Cocaine Deaths In Palm Beach County Quadruple Over 15 Years

By BlueMystic · Jun 1, 2006 ·
  1. BlueMystic
    Author: Patty Pensa
    Thu, 01 Jun 2006

    Cocaine-related deaths in Palm Beach County have quadrupled in the past 15 years, pushing the county past Miami-Dade to the top of a list of 23 Florida regions analyzed in a recent state medical examiners' report.

    Last year, 197 people died with traces of cocaine in their system. Fifteen years ago, it was 47.

    But last year's totals show the majority -- 154 people -- had other substances in their systems. Statistics in the report released this week do not outline how many of the 1991 deaths involved other substances.

    "There are so many variations. What are the contributing causes?" asked Capt. Karl Durr, who heads the Palm Beach Sheriff's Office narcotics division. "I would doubt that the overdoses are from pure cocaine."

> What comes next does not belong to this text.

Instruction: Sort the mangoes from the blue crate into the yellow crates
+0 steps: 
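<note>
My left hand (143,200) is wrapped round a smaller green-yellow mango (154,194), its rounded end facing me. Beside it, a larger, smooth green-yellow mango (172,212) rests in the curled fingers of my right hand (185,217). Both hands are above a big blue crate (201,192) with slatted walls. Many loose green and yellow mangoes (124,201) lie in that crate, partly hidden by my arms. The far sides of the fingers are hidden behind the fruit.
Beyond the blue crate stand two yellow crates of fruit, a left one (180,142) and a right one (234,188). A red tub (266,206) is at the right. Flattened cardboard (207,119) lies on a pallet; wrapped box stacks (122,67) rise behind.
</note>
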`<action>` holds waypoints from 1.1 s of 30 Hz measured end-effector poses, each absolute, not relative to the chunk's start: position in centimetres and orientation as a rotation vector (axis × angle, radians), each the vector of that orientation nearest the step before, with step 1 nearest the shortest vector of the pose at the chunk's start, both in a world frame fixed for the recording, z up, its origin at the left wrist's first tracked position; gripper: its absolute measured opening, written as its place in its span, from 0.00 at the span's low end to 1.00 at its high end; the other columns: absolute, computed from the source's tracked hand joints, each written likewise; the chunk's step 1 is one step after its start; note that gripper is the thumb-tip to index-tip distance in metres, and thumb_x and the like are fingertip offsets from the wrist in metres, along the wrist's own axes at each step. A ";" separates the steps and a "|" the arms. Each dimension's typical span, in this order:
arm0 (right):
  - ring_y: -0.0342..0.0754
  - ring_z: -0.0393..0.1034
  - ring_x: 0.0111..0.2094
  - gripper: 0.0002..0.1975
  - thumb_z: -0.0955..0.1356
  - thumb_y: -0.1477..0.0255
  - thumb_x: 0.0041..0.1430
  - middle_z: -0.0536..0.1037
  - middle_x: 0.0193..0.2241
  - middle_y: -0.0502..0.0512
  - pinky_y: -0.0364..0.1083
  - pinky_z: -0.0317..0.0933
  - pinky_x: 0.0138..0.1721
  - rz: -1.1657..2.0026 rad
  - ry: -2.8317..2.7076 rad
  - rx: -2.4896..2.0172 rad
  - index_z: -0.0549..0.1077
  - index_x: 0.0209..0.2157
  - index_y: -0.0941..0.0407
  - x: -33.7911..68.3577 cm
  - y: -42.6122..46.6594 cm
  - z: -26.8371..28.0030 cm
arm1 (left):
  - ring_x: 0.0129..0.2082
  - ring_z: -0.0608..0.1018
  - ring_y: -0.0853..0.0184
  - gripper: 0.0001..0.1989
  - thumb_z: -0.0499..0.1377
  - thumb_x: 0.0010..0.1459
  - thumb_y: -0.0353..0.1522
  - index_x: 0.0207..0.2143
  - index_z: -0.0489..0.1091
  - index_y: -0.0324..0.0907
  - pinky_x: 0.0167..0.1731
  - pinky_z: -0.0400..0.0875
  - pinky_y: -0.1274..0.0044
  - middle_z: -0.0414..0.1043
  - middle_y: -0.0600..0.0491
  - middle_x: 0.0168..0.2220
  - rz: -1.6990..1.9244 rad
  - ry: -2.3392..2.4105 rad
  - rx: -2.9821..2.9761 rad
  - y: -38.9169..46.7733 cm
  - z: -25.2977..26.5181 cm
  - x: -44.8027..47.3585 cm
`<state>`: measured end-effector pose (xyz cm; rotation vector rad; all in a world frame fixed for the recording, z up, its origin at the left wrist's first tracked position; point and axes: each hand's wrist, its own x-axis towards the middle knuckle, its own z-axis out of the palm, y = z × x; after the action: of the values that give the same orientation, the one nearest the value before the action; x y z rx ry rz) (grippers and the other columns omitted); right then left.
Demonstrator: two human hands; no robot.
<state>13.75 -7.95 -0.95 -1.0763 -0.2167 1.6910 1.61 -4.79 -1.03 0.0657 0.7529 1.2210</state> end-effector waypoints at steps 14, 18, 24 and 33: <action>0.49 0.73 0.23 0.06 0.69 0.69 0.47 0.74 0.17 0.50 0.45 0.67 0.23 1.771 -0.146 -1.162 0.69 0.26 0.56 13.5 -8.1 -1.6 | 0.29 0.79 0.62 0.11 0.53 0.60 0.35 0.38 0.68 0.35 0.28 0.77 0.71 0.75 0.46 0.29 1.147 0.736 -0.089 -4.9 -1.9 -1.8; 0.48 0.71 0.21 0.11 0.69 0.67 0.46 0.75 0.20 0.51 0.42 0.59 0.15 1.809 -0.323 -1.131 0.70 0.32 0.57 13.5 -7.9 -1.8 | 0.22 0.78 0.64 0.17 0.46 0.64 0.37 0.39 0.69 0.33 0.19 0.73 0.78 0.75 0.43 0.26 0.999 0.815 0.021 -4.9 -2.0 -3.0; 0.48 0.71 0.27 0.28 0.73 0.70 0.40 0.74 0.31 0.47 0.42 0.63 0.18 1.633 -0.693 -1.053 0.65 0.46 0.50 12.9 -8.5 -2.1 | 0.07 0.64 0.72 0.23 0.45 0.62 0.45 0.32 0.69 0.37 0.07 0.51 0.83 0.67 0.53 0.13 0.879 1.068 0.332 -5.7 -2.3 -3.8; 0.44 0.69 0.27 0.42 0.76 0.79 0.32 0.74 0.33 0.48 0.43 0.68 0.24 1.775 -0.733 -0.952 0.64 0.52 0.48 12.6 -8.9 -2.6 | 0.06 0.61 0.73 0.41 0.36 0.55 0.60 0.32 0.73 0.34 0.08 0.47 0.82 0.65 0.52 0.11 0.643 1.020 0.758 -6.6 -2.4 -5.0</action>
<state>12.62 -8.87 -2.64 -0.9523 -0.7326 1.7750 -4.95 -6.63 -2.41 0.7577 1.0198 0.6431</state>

    Durr, though, declined to comment on the report because he hadn't reviewed it. Simply looking at the numbers might not offer a full picture of what's going on, he said.

    Even so, there is a clear downward trend in cocaine-related deaths in Miami-Dade, which posted figures as high as 330 deaths in the past 15 years, while Palm Beach County is on the upswing. Last year, Miami-Dade had 162 deaths -- 35 fewer than in Palm Beach County.

    Overall, there were 1,943 cocaine-related deaths in Florida last year. That's about 26 percent of the 7,573 drug-related deaths medical examiners reported.

    Palm Beach County topped the state list for other drug-related deaths: oxycodone ( 89 ), methadone ( 124 ) and morphine ( 91 ).

    The county was second in deaths involving the anti-anxiety drug Xanax. Palm Beach had 127 related deaths and Broward County had 128, the report said.

    "Obviously, we're upset," said Karen Perry of the Narcotic Overdose Prevention & Education Task Force in West Palm Beach. "It's just so available. It is so easy for the kids to get it. They can get it online."

    Perry's son, Richard, overdosed on heroin, cocaine and alcohol three years ago at age 21. The addiction started in high school with marijuana. The problem, Perry said, is marijuana isn't seen as a hardcore drug. But it can lead to experimentation with other drugs, she said.

    The task force does presentations at middle and high schools to deter students from trying drugs. According to the medical examiners' report, none of the cocaine-related deaths in Palm Beach County involved juveniles. Sixty-six of the deaths were among people ages 26-50 and 10 were among 18- to 25-year-olds.

    Among the heroin-related deaths, four involved 18- to 25-year olds and there were none among teenagers.

    Administrators at the Advanced Recovery Center in Delray Beach are noticing a trend toward heroin, which, like oxycodone, is an opiate. Heroin is cheaper and easier to get, Director Robert Parkinson said. In the past five years, the center has seen heroin users as young as 16.

    That Palm Beach County topped the state for four drugs did not surprise Parkinson. Rehab centers, or sober houses, are prevalent here, attracting addicts from other states.

    "They come down here trying to get off that stuff and then they relapse," he said. "A lot of money has been put into trying to stop these drugs form coming in and not a lot of emphasis is put on treatment."